From: Andreas Dilger <adilger@dilger.ca>
To: Theodore Ts'o <tytso@mit.edu>
Cc: linux-ext4 <linux-ext4@vger.kernel.org>
Subject: e2fsck dir_info corruption
Date: Fri, 31 Jan 2020 21:07:42 -0700 [thread overview]
Message-ID: <00CED351-2128-4DF8-B286-7774CCC1FC0A@dilger.ca> (raw)
[-- Attachment #1: Type: text/plain, Size: 5124 bytes --]
I've been trying to track down a failure with e2fsck on a large filesystem. Running e2fsck-1.45.2 repeatedly and consistently reports an error in pass2:
Internal error: couldn't find dir_info for <ino>
The inode number is consistent across multiple runs, but examining it with
debugfs shows that it is a normal directory with no problems. In order to
complete the e2fsck, we tried using "debugfs -w -R 'clri <ino>'" to erase
the inode, but this just shifted the error onto a slightly later directory
(which would itself now be reported consistently).
The filesystem is 6TB with 2.3B inodes, about 1.8B of which are in use. The
inode numbers reporting problems are in the range of 1.2B. e2fsck is using
about 45GB of RAM (with some swap on an NVMe SSD, so much faster than the
HDD the filesystem image is on). It takes about 3-4h to hit this problem.
I was able to run e2fsck under gdb, though this slows it down significantly
(10-100x slower), if there are conditional breakpoints since they need to
be evaluated for each inode, which makes it impossible to use this way.
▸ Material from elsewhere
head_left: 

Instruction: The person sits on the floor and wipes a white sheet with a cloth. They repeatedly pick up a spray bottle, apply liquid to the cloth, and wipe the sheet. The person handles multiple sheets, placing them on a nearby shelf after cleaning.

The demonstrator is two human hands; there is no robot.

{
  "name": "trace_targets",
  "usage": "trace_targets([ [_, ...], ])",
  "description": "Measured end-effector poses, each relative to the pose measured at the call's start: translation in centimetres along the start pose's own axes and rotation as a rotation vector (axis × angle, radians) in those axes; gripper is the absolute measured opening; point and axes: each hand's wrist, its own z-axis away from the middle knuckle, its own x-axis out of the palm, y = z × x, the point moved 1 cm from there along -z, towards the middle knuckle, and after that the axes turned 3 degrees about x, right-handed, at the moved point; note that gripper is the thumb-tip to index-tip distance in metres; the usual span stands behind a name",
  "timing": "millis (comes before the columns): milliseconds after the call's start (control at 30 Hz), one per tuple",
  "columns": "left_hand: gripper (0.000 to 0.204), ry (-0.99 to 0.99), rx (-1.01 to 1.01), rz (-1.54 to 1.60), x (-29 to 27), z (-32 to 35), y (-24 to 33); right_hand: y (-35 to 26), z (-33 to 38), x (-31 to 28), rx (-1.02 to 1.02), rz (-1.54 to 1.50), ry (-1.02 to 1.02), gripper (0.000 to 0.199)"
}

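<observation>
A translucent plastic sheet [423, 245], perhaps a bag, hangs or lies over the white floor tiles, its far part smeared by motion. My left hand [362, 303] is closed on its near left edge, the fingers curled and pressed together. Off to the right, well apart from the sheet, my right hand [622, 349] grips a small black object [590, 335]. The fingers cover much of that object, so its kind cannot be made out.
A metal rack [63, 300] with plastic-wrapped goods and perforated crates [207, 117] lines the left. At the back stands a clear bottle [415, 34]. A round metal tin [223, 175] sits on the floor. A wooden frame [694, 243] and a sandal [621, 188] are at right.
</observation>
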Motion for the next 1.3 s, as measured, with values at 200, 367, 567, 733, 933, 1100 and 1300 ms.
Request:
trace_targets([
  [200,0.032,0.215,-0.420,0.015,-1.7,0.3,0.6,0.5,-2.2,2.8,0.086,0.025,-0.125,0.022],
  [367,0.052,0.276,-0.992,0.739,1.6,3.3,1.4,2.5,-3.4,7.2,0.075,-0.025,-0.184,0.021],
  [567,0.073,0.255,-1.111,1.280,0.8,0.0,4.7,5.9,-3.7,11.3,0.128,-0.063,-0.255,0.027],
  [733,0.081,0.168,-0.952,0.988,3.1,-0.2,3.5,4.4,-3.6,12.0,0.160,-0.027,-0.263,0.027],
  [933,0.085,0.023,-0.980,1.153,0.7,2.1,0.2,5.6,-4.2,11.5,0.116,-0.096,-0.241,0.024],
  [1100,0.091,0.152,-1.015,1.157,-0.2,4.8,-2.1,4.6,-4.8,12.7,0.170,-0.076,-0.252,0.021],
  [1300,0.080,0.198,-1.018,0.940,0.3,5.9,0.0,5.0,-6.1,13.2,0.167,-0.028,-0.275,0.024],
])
What I've discovered is quite interesting. The ctx->dir_info->array is
filled in properly for the bad inode, and the array is OK at the start of
pass2 (2 is the root inode, and $66 holds the bad inode number):
(gdb) p e2fsck_get_dir_info(ctx, 2)
$171 = (struct dir_info *) 0x7ffabf2bd010
(gdb) p *$171
$172 = {ino = 2, dotdot = 0, parent = 2}
(gdb) p $66
$173 = 1222630490
(gdb) p e2fsck_get_dir_info(ctx, $66)
$174 = (struct dir_info *) 0x7ffb3d327f54
(gdb) p *$174
$175 = {ino = 1222630490, dotdot = 0, parent = 0}
The dir_info array itself is over 4GB in size (not sure if this is relevant
or not), with 380M directories, but the bad inode is only about half way
through the array ($140 is the index of the problematic entry):
(gdb) p $140
$176 = 176197275
(gdb) p p ctx->dir_info->array[$140]
$177 = {ino = 1222630490, dotdot = 0, parent = 0}
(gdb) p *ctx->dir_info
$178 = {count = 381539950, size = 381539965,
array = 0x7ffabf2bd010, last_lookup = 0x0,
tdb_fn = 0x0, tdb = 0x0}
(gdb) p $178.count * sizeof(ctx->dir_info->array[0])
$179 = 4578479400
I put a hardware watchpoint on the ".parent" and ".dotdot" fields of this
entry so that I could watch as e2fsck_dir_info_set_dotdot() updated it,
but I didn't think to put one on the ".ino" field, since I thought it would
be static.
(gdb) info break
Num Type Disp Enb Address What
15 hw watchpoint keep y -location $177->parent
16 hw watchpoint keep y -location $177->dotdot
The watchpoint triggered, and saw that the entry was changed by qsort_r(),
which at first I thought "OK, the dir_info array needs to be sorted, because
a binary search is used on it", but in fact the array is *created* in order
during the inode table scan and does not need to be sorted. As can be seen
from the stack, it is *another* array that is being sorted that overwrites
the dir_info entry:
Hardware watchpoint 16: -location $177->dotdot
Old value = 0
New value = 1581603653
0x0000003b2ea381f7 in _quicksort ()
from /lib64/libc.so.6
(gdb) p $141
$179 = {ino = 1222630490, dotdot = 0, parent = 0}
(gdb) bt
#0 0x0000003b2ea381e1 in _quicksort ()
from /lib64/libc.so.6
#1 0x0000003b2ea38f82 in qsort_r ()
from /lib64/libc.so.6
#2 0x000000000045447b in ext2fs_dblist_sort2 (
dblist=0x6c9a90,
sortfunc=0x428c3d <special_dir_block_cmp>)
at dblist.c:189
#3 0x00000000004285bc in e2fsck_pass2 (
ctx=0x6c4000) at pass2.c:180
#4 0x000000000041646b in e2fsck_run (ctx=0x6c4000)
at e2fsck.c:253
#5 0x0000000000415210 in main (argc=4,
argv=0x7fffffffe088) at unix.c:2047
(gdb) p ctx->dir_info->array[$140]
$207 = {ino = 0, dotdot = 1581603653, parent = 0}
(gdb) f 3
#3 0x00000000004285bc in e2fsck_pass2 (
ctx=0x6c4000) at pass2.c:180
180 ext2fs_dblist_sort2(fs->dblist, special_dir_block_cmp);
AFAIK, the ext2fs_dblist_sort2() is for the directory *blocks*, and should
not be changing the dir_info at all. Is this a bug in qsort or glibc?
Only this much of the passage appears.